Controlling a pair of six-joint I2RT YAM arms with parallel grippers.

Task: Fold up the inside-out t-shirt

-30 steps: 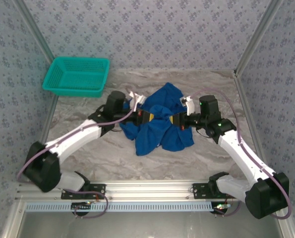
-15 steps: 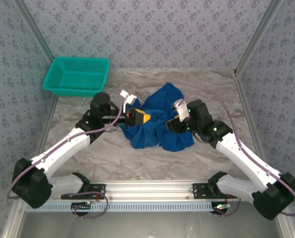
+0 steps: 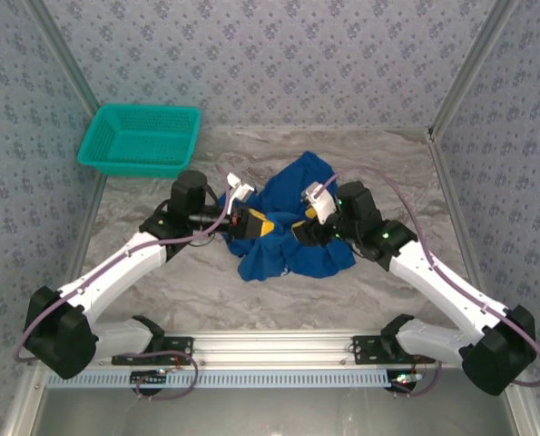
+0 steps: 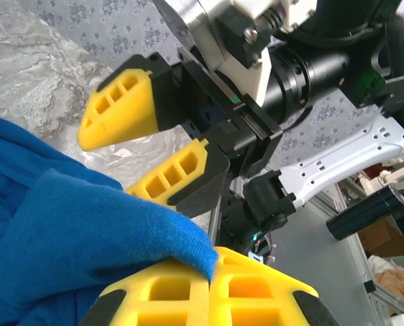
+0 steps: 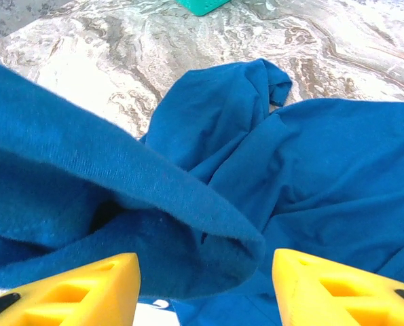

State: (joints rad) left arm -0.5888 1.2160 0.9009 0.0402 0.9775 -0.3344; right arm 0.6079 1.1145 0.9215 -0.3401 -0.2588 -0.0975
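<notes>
The t-shirt (image 3: 301, 182) lies crumpled in a loose heap at the middle of the desk (image 3: 406, 182), between the 2 arms. It is soft royal-blue knit cloth, bunched into rounded folds and creases, with 1 lobe reaching toward the far side and another spilling toward the near right. The desk top is smooth, with a grey and white marbled pattern.

The left pincer (image 4: 212, 268) comes in from the left and is closed on an edge of the t-shirt: its 2 yellow fingers (image 4: 168, 292) meet flat against each other, with a thick blue fold pinched at their tips. The fingers are blocky wedges of plastic with square cut-out cells.

The right pincer (image 5: 203, 261) reaches in from the right, just beside the left one, over the heap. Its jaws stand apart, and in the right wrist view a rounded fold of cloth hangs in the gap without being pinched.

A teal rectangular basket (image 3: 133, 166) of plastic mesh sits at the far left corner, well apart from the t-shirt.
</notes>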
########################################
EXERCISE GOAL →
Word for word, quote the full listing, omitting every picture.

SOLUTION TO THE EXERCISE →
Controlling a pair of six-joint I2RT YAM arms with parallel grippers.

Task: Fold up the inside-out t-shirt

-30 steps: 
-15 steps: 
+0 steps: 
+0 steps: 
+0 steps: 

State: (joints rad) left arm -0.5888 1.2160 0.9009 0.0402 0.9775 -0.3344; right arm 0.6079 1.1145 0.9215 -0.3401 -0.2588 -0.0975
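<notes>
The t-shirt (image 3: 301, 182) lies crumpled in a loose heap at the middle of the desk (image 3: 406, 182), between the 2 arms. It is soft royal-blue knit cloth, bunched into rounded folds and creases, with 1 lobe reaching toward the far side and another spilling toward the near right. The desk top is smooth, with a grey and white marbled pattern.

The left pincer (image 4: 212, 268) comes in from the left and is closed on an edge of the t-shirt: its 2 yellow fingers (image 4: 168, 292) meet flat against each other, with a thick blue fold pinched at their tips. The fingers are blocky wedges of plastic with square cut-out cells.

The right pincer (image 5: 203, 261) reaches in from the right, just beside the left one, over the heap. Its jaws stand apart, and in the right wrist view a rounded fold of cloth hangs in the gap without being pinched.

A teal rectangular basket (image 3: 133, 166) of plastic mesh sits at the far left corner, well apart from the t-shirt.
</notes>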

Nothing further remains to be added to the answer.